* **TASK TO COMPLETE**: Every line below must be reproduced exactly; no pictures are to be included.

━━━━━━━━━━━━━━━━

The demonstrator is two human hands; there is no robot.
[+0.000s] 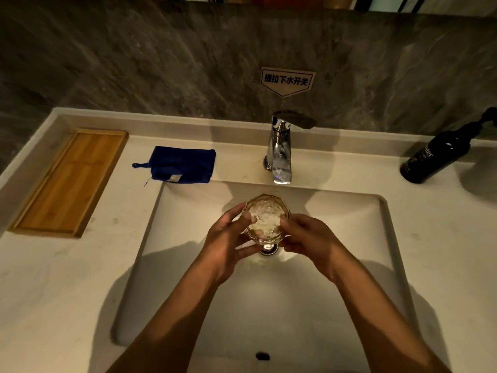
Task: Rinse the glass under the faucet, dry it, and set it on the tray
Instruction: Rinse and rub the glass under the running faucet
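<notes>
Right now you are in the rinsing step: your left hand [228, 238] and right hand [306, 239] both clasp the glass [266, 218] over the sink [387, 238], just below the faucet [281, 154] spout, though I cannot tell whether water is running. Next, I judge, you should reach for the blue cloth [183, 165] to dry it, then carry it left to the wooden tray [70, 181].
</notes>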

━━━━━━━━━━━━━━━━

* **SOLUTION FOR THIS PROBLEM**:
The demonstrator is two human hands; there is no robot.
[+0.000s] 
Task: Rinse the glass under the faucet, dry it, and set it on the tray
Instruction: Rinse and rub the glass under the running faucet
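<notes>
Right now you are in the rinsing step: your left hand [228, 238] and right hand [306, 239] both clasp the glass [266, 218] over the sink [387, 238], just below the faucet [281, 154] spout, though I cannot tell whether water is running. Next, I judge, you should reach for the blue cloth [183, 165] to dry it, then carry it left to the wooden tray [70, 181].
</notes>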

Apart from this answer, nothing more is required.